The first of three reports out from the government's independent review panel looking at telecommunications and broadband access and regulation in Australia has said NBN Co should be allowed to discriminate between its retailers in some cases.
Communications Minister Malcolm Turnbull today tabled the first (PDF) of three reports from the panel, chaired by Michael Vertigan, with the first report focused on telecommunications access arrangements and regulation of the National Broadband Network.
While many of the 34 recommendations called for the government to keep a close eye on how existing regulations were operating, or launch new inquiries into those regulations, a number of the specific recommendations called for NBN competition rules to be loosened or eased up.
One particular point of contention within the industry was the ability for NBN Co to offer better deals to one retailer, but not another. The Competitive Carriers Coalition warned that should NBN Co be able to offer better deals to ISPs with larger customers, it would obviously favour the incumbent telco, Telstra.
The panel weighed the options and said some discrimination from NBN Co would be acceptable.
"Taking the need to achieve such a balance into account, the panel believes non-discrimination requirements should remain in place but should be amended to allow NBN Co to differentiate its service agreements where this provided genuine economic efficiencies or if the ACCC justified it occurring in particular circumstances," the panel said.
"The scope for discrimination should extend to activities related to the supply of services, such as product development, again, where that discrimination aids efficiency."
The panel has said that concerns about larger companies being offered a better deal could be resolved by the differences in agreements being published with the ACCC and allowing other companies to lodge complaints about those differences.
In the longer term, the panel recommended that should NBN Co face sufficient competition, the non-discrimination clauses in legislation should be removed entirely.
If NBN Co then decides to invest in a retail service provider, the panel recommended that restrictions be put in place to ensure that NBN Co, as the wholesale company, doesn't offer better deals to the retail company it has invested in.
The panel rejected suggestions that NBN Co should be allowed to offer services directly to big businesses or utilities. When NBN legislation was first debated in parliament in 2011, utility companies had argued they should be able to get services directly from NBN Co because obtaining services through telcos would over-complicate the services utilities required.
Telcos objected, with Telstra stating at the time there was a market for retailers such as Telstra to provide the sorts of services utilities require.
The panel recommended no change to the existing legislation.
In a blow to TPG's metropolitan network plans, the panel also suggested that any plans for telcos to compete with NBN using fibre-to-the-basement VDSL services should be prepared to offer wholesale services on those networks, similar to that offered by NBN Co.
"It would be preferable for service providers to have access to Layer 2 services such as those that are being provided by NBN Co," the panel said.
"In principle, end-users should not be prevented from having a choice of service provider and should not be forced to change service provider (other than in circumstances where a service provider is no longer willing to provide services). Where exclusivity is efficient at the network layer, this should be facilitated so long as end-users retain the ability to choose their service provider."

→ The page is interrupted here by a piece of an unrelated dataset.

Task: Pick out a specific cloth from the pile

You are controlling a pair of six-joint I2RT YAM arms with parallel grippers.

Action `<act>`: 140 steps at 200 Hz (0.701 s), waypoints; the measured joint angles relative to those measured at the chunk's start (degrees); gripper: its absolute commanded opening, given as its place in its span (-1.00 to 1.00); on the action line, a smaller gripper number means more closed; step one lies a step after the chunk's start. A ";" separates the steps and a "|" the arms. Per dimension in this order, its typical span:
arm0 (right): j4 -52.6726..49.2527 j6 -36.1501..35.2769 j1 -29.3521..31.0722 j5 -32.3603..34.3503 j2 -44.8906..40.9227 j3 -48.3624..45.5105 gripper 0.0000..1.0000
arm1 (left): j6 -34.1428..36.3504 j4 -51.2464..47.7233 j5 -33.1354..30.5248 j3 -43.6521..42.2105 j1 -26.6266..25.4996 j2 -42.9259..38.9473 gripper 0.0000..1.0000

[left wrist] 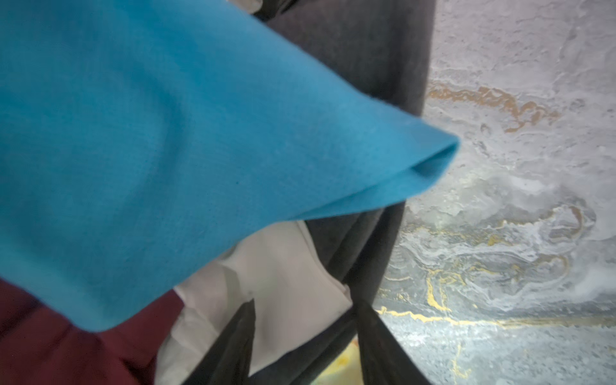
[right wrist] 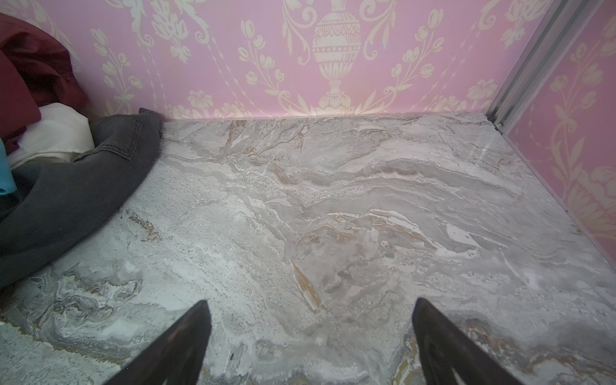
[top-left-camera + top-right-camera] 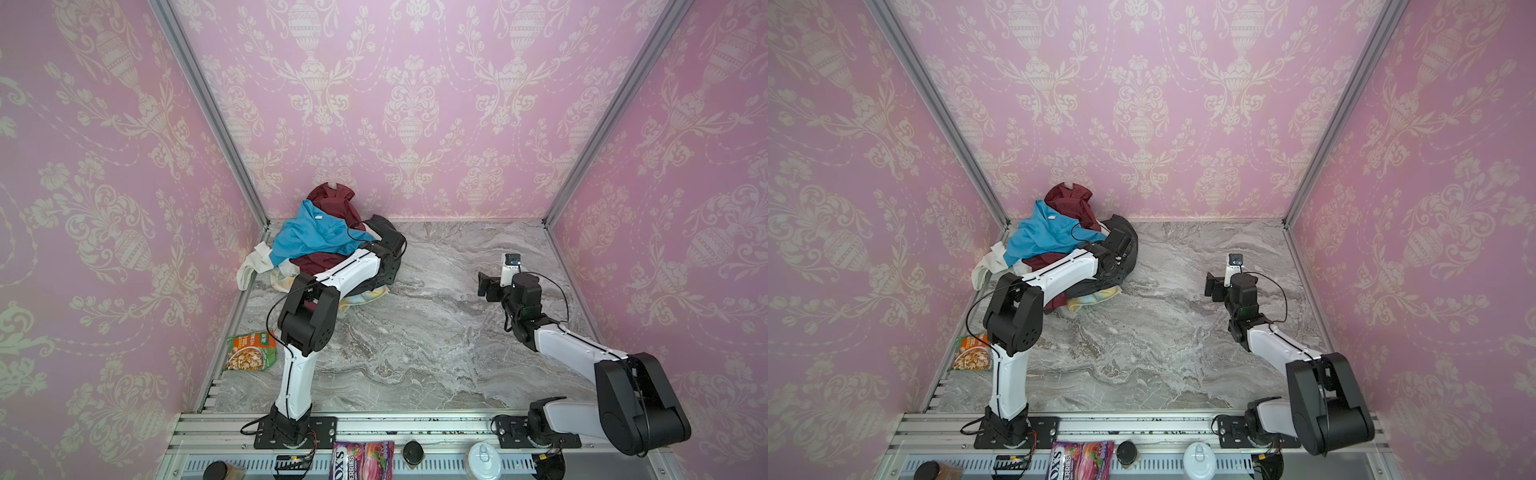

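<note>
Grasp step: the left end effector (image 1: pixel 305 303), half open, straddles a fold of the white shirt (image 1: pixel 280 263) inside the pile (image 3: pixel 320 241), under the blue shirt (image 1: pixel 166 150); whether it is pinched, I cannot tell. The right end effector (image 2: pixel 310 303) is wide open and empty. Next, I judge: close firmly, then pull clear.

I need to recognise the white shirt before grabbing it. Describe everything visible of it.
The white shirt is plain, thin, crumpled fabric, mostly buried in the pile. One limp end spills out at the pile's left side. The left wrist view shows a fold under the blue shirt, between the jaws of the left gripper; whether gripped is unclear.
</note>
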 measured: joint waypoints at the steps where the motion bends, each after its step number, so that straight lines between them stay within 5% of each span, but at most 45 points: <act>1: 0.00 0.00 0.00 -0.04 0.00 0.00 0.89 | -0.02 0.02 0.00 0.00 0.00 0.00 -0.22; 51: 0.02 0.00 0.00 -0.17 0.00 0.00 0.89 | -0.70 1.36 -0.22 0.00 0.44 0.09 -0.92; 140: 0.02 0.00 0.00 -0.20 0.02 0.09 0.90 | 0.07 0.37 -0.39 1.79 1.51 -1.36 -0.97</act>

There should also be additional oversight into the ACCC's regulatory powers, according to the panel.
"When the ACCC makes decisions of enduring impact, these should be subject to regulatory oversight. Specifically, decisions in relation to access determinations, anticipatory exemptions and special access undertakings should be subject to full and effective merits review, subject only to the limitations in scope and application required to prevent clearly unnecessary delays to regulatory decisions," the panel stated.
In a statement today, Turnbull said the remaining reviews, including the highly-anticipated cost-benefit analysis report will be finalised in the next few weeks.
"The review is the first report of the Vertigan Panel. The panel is continuing with its cost-benefit analysis work and review of broader structural and regulatory issues and is expected to complete these elements over the next few weeks," Turnbull said.
"The government thanks the Panel for its important work to date and looks forward to industry responding to the Review and the broader Vertigan report in due course."